Work to complete:
Reproduce each line below without any alteration.
BEGIN
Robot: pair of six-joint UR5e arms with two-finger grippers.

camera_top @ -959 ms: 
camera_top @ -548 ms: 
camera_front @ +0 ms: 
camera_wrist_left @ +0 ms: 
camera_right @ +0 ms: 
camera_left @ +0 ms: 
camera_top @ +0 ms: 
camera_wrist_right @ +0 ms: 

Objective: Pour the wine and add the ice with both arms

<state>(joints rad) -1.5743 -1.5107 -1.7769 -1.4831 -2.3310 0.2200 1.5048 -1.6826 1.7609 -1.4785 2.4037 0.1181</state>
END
Your response:
Robot: pair of six-joint UR5e arms with two-finger grippers.

camera_top @ -959 ms: 
camera_top @ -548 ms: 
camera_front @ +0 ms: 
camera_wrist_left @ +0 ms: 
camera_right @ +0 ms: 
camera_left @ +0 ms: 
camera_top @ +0 ms: 
camera_wrist_right @ +0 ms: 

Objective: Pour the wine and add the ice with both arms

<state>(joints rad) -1.5743 -1.5107 -1.7769 -1.4831 -2.3310 0.2200 1.5048 -1.6826 1.7609 -1.4785 2.4037 0.1181</state>

The exercise requires no further answer.